[AIM OF THE EXERCISE] Only an exact, complete copy of the listing will serve as the answer.

[RAW DATA]
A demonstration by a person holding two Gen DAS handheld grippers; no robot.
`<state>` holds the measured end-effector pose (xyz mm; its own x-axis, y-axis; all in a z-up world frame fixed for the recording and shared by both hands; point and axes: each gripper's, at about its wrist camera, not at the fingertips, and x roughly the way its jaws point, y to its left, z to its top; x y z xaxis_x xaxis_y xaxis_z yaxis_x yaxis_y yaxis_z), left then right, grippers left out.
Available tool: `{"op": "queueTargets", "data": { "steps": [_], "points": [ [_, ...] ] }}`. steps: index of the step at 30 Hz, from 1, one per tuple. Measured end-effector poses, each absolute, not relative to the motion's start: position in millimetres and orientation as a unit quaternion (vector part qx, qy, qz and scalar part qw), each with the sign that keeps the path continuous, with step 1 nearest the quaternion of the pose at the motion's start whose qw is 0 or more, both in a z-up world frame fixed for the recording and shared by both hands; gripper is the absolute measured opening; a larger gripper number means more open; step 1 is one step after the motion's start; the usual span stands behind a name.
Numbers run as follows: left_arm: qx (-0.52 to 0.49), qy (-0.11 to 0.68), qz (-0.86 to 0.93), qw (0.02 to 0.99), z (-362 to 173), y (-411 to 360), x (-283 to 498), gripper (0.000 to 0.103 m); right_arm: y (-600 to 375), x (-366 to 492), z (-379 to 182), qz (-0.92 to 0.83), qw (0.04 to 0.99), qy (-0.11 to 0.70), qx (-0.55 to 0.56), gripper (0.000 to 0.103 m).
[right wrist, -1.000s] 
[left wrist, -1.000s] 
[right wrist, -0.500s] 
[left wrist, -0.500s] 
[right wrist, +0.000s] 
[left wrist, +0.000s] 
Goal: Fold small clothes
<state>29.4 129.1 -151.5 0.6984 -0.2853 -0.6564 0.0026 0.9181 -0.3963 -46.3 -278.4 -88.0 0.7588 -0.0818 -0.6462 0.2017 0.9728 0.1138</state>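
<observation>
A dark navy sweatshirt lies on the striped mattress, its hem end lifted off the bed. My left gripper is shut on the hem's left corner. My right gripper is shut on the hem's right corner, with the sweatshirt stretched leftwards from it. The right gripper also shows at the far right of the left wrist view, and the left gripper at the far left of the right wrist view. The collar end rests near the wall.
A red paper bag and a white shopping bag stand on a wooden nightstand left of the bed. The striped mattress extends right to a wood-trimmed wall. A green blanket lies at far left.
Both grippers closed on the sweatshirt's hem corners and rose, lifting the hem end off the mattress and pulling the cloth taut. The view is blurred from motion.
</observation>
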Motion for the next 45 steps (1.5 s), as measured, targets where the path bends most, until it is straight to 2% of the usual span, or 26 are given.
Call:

[OUTPUT OF THE TASK]
A demonstration by a person holding two Gen DAS handheld grippers; no robot.
`<state>` holds the measured end-effector pose (xyz mm; its own x-axis, y-axis; all in a z-up world frame fixed for the recording and shared by both hands; point and axes: each gripper's, at about its wrist camera, not at the fingertips, and x roughly the way its jaws point, y to its left, z to its top; x y z xaxis_x xaxis_y xaxis_z yaxis_x yaxis_y yaxis_z), left then right, grippers left out.
Available tool: `{"op": "queueTargets", "data": { "steps": [_], "points": [ [_, ...] ] }}`. steps: index of the step at 30 Hz, from 1, one per tuple. Measured end-effector poses, each absolute, not relative to the motion's start: position in millimetres and orientation as a unit quaternion (vector part qx, qy, qz and scalar part qw), each with the sign that keeps the path continuous, with step 1 nearest the quaternion of the pose at the motion's start whose qw is 0 or more, both in a z-up world frame fixed for the recording and shared by both hands; gripper is the absolute measured opening; a larger gripper number means more open; step 1 is one step after the motion's start; the usual span stands behind a name.
Numbers run as follows: left_arm: qx (-0.52 to 0.49), qy (-0.11 to 0.68), qz (-0.86 to 0.93), qw (0.02 to 0.99), z (-362 to 173), y (-411 to 360), x (-283 to 498), gripper (0.000 to 0.103 m); right_arm: y (-600 to 375), x (-366 to 492), z (-379 to 182), qz (-0.92 to 0.83), qw (0.04 to 0.99), qy (-0.11 to 0.70), qx (-0.55 to 0.56), gripper (0.000 to 0.103 m).
[right wrist, -1.000s] 
[left wrist, -1.000s] 
[right wrist, -0.500s] 
[left wrist, -0.500s] 
[right wrist, +0.000s] 
[left wrist, +0.000s] 
Goal: Fold small clothes
<state>29.4 129.1 -151.5 0.6984 -0.2853 -0.6564 0.0026 0.9181 -0.3963 -46.3 -278.4 -88.0 0.7588 -0.0818 -0.6462 0.2017 0.9728 0.1138</state>
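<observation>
A dark navy sweatshirt lies on the striped mattress, its hem end lifted off the bed. My left gripper is shut on the hem's left corner. My right gripper is shut on the hem's right corner, with the sweatshirt stretched leftwards from it. The right gripper also shows at the far right of the left wrist view, and the left gripper at the far left of the right wrist view. The collar end rests near the wall.
A red paper bag and a white shopping bag stand on a wooden nightstand left of the bed. The striped mattress extends right to a wood-trimmed wall. A green blanket lies at far left.
Both grippers closed on the sweatshirt's hem corners and rose, lifting the hem end off the mattress and pulling the cloth taut. The view is blurred from motion.
</observation>
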Motion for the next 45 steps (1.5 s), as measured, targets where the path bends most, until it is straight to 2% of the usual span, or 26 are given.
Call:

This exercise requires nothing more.